- Task requirements
Starting from the first line below, count every line holding the word "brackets", then state the total alone.
** Given records follows **
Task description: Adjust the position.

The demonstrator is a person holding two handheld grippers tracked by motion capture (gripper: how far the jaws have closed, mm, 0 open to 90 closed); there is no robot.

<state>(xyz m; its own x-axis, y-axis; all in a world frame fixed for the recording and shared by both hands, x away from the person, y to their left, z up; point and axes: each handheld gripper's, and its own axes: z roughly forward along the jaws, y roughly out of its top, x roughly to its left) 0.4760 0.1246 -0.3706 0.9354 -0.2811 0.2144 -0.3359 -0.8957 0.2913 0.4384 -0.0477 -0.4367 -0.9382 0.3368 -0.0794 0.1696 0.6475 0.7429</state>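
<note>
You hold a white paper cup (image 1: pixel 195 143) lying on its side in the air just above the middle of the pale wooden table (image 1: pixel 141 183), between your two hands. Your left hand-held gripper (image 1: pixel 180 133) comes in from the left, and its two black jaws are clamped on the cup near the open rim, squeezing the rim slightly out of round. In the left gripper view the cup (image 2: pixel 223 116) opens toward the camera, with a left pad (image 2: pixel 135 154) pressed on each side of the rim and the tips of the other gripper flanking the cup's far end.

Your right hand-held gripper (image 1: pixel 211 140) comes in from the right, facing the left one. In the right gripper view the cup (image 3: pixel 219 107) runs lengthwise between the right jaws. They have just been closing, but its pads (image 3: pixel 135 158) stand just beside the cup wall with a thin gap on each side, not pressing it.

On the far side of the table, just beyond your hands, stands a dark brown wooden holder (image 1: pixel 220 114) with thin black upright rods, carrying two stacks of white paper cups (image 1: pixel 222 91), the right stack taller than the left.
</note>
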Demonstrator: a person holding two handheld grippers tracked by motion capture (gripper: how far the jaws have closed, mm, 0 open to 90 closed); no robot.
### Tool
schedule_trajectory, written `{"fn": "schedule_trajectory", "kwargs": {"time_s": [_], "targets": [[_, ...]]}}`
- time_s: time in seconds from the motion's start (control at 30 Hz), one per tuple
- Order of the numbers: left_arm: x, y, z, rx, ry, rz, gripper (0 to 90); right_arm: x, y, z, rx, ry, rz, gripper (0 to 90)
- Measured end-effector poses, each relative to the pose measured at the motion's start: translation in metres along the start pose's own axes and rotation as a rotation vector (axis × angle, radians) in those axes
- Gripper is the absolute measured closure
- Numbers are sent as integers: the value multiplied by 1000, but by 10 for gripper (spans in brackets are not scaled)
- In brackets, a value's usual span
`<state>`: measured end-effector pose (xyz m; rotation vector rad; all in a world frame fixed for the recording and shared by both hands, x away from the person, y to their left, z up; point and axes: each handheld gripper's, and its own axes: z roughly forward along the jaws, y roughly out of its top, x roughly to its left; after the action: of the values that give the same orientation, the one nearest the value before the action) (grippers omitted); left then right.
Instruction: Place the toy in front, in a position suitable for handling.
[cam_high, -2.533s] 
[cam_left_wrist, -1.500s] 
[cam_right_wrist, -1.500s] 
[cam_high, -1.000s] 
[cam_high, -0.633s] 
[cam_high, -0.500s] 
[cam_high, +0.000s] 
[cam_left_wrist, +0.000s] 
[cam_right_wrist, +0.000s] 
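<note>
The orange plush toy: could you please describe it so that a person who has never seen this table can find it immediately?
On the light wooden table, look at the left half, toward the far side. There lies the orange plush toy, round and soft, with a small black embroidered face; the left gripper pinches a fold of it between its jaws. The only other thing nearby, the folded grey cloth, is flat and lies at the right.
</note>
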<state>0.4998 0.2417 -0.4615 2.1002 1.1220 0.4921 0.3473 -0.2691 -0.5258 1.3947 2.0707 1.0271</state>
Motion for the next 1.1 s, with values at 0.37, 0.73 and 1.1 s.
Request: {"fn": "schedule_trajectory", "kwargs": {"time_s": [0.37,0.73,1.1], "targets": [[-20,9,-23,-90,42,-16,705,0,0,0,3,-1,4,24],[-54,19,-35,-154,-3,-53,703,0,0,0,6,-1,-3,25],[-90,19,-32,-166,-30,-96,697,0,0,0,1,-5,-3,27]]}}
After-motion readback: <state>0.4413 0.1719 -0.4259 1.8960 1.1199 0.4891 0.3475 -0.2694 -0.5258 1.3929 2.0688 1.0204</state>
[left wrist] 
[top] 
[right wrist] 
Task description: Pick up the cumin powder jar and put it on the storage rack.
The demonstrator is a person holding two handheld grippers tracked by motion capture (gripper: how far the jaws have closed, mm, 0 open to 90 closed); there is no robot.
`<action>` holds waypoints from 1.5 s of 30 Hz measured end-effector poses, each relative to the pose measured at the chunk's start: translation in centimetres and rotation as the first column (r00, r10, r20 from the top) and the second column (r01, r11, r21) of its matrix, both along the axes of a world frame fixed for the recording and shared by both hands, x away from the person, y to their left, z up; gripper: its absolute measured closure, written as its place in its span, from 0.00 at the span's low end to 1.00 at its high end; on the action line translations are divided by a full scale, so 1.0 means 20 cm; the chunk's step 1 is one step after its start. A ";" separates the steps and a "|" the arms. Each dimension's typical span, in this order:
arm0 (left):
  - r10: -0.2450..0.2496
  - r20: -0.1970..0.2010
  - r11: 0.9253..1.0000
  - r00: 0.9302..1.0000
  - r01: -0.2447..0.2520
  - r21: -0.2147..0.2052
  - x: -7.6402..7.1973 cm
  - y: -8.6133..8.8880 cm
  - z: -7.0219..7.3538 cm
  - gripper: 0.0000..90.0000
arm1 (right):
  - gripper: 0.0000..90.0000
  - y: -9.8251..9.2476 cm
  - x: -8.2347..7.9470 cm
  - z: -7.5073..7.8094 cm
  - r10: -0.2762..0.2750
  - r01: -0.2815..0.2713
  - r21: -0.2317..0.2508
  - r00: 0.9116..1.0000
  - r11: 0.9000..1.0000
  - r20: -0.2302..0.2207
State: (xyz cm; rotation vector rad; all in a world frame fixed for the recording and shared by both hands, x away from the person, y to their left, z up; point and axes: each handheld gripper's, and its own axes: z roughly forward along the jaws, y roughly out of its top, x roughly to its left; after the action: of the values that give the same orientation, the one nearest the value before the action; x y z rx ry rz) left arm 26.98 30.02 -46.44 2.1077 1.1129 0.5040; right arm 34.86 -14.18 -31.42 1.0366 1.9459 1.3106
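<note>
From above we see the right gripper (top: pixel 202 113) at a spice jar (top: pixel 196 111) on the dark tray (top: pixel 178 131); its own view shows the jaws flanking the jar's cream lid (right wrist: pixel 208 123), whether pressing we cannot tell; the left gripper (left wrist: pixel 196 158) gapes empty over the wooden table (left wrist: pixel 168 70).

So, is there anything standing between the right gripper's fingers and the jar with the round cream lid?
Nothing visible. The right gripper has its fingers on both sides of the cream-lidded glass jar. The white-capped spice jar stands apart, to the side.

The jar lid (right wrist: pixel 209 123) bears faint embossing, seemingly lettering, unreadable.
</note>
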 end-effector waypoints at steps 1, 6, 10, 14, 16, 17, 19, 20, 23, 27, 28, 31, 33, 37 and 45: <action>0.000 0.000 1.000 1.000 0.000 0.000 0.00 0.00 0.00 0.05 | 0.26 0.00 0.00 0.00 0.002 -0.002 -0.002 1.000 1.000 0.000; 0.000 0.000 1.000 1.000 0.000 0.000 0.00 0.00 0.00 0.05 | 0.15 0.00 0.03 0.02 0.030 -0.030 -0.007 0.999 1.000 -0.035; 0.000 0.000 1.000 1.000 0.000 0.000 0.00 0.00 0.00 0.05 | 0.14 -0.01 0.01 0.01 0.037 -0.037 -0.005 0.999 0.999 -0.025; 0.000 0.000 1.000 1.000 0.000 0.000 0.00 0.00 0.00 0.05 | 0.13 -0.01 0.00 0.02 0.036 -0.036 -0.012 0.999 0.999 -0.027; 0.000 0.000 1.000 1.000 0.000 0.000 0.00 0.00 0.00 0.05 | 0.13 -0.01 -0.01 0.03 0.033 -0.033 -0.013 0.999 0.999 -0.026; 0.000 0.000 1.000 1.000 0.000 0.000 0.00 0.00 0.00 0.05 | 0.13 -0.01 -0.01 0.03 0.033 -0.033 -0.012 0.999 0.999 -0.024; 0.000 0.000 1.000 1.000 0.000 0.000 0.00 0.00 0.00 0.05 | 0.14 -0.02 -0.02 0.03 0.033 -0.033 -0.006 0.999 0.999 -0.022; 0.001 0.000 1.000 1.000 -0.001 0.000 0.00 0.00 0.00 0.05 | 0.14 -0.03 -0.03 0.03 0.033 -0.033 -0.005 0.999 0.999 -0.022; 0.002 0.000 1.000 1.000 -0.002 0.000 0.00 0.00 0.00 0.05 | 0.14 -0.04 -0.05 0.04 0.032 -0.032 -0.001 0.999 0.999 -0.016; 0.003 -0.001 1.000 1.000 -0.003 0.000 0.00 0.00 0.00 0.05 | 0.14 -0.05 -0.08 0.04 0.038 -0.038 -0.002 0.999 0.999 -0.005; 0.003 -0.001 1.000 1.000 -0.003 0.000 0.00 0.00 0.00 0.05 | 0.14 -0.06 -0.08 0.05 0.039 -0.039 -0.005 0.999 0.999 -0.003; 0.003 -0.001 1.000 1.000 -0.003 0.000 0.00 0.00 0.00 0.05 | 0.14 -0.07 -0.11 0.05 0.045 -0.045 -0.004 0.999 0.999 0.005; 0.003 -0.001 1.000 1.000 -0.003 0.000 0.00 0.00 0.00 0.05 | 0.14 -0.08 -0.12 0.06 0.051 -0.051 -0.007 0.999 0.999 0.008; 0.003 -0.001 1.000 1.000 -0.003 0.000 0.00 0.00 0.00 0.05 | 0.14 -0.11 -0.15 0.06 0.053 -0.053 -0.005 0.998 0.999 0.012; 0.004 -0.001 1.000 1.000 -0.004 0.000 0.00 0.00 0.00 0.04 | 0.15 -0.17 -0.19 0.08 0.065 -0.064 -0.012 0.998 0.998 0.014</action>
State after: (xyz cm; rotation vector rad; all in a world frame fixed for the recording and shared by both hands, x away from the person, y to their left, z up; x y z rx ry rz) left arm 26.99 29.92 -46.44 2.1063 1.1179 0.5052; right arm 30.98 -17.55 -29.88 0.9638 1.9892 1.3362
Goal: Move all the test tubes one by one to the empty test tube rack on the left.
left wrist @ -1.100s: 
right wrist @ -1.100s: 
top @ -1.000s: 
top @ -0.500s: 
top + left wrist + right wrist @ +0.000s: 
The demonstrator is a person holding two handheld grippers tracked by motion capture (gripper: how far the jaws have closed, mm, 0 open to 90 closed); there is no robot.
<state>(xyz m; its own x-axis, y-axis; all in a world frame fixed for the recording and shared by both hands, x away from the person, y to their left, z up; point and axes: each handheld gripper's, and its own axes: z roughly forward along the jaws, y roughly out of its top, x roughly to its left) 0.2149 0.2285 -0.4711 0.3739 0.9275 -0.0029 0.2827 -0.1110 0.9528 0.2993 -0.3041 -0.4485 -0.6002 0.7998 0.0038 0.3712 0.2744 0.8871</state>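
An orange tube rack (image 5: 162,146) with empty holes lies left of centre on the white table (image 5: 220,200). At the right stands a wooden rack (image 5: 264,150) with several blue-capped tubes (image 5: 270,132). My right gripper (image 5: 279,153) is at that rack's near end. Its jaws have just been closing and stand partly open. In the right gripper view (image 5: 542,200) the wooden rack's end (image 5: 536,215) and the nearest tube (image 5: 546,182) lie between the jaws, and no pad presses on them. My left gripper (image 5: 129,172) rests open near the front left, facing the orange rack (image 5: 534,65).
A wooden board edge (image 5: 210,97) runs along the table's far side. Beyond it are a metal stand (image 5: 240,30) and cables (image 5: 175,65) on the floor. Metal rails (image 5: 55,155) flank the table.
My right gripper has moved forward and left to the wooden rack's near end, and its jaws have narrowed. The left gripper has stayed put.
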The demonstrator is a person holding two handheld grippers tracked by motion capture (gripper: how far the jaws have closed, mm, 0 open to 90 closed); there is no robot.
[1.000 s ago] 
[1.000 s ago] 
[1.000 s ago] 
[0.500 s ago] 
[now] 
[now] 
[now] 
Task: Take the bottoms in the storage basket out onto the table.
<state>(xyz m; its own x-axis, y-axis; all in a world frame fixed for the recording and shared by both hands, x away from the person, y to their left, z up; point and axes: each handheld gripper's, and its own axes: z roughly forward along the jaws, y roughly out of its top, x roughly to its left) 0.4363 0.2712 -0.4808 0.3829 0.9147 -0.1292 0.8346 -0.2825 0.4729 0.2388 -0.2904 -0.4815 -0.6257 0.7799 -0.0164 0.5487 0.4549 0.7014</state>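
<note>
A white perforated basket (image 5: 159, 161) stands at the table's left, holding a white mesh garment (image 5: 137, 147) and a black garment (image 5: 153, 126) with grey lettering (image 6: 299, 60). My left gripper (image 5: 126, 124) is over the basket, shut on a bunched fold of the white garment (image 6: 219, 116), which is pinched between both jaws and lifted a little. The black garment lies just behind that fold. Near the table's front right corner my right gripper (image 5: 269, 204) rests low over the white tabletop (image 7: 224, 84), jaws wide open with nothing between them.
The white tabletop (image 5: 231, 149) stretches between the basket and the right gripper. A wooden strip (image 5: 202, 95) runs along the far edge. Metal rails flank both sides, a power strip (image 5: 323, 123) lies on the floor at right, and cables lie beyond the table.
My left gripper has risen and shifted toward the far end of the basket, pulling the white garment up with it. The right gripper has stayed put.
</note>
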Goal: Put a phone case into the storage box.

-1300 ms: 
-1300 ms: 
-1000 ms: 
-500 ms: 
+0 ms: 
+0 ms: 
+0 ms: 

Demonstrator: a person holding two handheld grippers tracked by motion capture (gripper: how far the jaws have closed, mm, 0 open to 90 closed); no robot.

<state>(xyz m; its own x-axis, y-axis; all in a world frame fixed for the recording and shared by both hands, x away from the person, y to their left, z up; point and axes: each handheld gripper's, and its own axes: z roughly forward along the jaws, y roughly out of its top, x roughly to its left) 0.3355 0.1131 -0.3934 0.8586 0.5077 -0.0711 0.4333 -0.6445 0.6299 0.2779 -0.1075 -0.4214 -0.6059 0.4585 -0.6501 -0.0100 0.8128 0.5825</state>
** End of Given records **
- Response area
2